## PROBLEM TO SOLVE
All lines between the start of the listing below and the line containing "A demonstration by", inclusive, must be repeated exactly.

Top of DATASET CONTENT

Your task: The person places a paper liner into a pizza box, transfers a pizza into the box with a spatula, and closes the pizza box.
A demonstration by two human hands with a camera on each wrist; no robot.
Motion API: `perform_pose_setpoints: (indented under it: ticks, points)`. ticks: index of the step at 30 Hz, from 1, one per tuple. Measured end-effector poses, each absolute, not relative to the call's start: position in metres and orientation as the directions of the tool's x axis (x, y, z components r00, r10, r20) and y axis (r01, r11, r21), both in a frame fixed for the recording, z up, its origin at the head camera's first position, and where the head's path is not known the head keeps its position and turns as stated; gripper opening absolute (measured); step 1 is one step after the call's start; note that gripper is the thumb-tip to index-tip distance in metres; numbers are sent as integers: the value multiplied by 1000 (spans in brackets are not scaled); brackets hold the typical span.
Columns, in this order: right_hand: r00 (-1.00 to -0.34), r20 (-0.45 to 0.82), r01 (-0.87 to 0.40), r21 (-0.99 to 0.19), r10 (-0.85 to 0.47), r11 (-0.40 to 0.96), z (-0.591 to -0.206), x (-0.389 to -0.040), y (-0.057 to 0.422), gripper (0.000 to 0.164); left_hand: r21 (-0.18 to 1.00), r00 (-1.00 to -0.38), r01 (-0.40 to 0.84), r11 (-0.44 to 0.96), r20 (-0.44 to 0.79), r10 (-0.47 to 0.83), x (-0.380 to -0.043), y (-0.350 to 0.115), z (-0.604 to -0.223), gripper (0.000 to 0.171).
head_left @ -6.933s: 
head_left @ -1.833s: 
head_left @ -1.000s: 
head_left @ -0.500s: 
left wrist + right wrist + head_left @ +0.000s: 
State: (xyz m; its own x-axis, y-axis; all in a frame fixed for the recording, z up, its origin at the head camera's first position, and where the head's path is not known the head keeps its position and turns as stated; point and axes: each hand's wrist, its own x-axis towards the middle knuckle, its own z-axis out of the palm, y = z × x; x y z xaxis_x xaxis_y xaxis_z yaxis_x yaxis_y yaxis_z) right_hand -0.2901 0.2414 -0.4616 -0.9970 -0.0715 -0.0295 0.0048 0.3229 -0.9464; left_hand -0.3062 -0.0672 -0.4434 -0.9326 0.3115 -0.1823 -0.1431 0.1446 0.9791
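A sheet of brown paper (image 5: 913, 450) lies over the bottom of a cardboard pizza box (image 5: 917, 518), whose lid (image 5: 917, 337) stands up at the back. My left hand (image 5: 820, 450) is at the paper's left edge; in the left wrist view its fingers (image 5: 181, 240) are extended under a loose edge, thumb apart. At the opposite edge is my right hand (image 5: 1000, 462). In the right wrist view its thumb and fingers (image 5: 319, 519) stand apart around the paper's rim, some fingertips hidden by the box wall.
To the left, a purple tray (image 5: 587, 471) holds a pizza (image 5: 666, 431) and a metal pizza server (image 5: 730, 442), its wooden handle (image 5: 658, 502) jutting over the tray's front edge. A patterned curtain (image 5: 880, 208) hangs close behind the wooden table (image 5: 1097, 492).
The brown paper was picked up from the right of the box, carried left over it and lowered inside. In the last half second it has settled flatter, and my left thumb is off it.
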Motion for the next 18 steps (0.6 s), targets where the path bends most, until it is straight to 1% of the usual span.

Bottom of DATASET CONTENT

## RESPONSE
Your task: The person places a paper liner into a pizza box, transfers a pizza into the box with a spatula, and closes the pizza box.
A demonstration by two human hands with a camera on each wrist; no robot.

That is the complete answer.